Obama's lack of interest in using his presidential power to free people who by his own account do not belong in prison has been especially striking because throughout his political career he has been hitting the themes he laid out in his NAACP speech: that our criminal justice system locks up too many people for too long and that mass incarceration has been especially devastating in African-American communities. He surely is right that he cannot solve this problem on his own. But having acknowledged it, he is morally obligated to do what he can.
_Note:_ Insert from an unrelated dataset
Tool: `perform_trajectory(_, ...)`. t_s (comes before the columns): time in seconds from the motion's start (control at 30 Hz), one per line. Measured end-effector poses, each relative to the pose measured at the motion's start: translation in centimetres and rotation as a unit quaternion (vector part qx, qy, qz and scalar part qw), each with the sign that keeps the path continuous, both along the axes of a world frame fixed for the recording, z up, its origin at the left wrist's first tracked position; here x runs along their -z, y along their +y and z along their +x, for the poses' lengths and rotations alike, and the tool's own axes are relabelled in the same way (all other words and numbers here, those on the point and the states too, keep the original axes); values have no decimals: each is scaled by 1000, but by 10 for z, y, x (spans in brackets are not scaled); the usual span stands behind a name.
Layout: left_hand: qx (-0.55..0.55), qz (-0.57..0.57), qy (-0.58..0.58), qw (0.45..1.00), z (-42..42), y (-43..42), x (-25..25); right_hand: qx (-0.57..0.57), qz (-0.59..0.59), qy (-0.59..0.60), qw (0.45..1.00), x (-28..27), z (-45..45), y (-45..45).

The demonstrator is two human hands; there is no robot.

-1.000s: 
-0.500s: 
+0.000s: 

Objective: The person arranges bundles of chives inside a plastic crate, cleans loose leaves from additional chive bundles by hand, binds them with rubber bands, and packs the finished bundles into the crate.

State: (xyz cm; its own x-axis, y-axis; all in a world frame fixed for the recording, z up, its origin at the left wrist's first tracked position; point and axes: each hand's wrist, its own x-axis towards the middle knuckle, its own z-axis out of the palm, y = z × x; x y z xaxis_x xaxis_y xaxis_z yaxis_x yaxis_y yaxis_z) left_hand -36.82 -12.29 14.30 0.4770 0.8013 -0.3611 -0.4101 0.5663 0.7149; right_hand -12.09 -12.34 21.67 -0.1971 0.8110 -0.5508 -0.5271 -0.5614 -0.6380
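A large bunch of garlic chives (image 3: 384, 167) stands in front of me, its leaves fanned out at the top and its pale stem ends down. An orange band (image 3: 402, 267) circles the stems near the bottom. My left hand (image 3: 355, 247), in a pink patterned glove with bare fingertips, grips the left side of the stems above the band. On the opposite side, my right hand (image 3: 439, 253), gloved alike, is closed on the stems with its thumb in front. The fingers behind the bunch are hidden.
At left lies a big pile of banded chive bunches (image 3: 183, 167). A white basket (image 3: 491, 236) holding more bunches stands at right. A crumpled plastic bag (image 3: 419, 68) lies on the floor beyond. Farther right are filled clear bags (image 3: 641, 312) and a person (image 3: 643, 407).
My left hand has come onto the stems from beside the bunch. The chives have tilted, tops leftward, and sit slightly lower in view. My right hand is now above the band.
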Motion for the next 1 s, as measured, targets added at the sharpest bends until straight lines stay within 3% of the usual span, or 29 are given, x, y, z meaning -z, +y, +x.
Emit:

Last Thursday, Obama is visited the El Reno Federal Correctional Institution in Oklahoma as part of his new push for criminal justice reform. It was the first time a sitting U.S. president has seen the inside of a federal prison. "Visiting the prison is a stroke of genius," Ruckman says. "What a great tradition it would be if every president did that." At the same time, he adds, "prisoners' hopes are so high, what a tragic thing it would be if he leaves office after dumping just a few dozen or a couple hundred commutations. What a tragic thing, to be a person sitting in prison who wouldn't even be in prison if he were sentenced under current law, and the president is doing all this talk, but not much happens."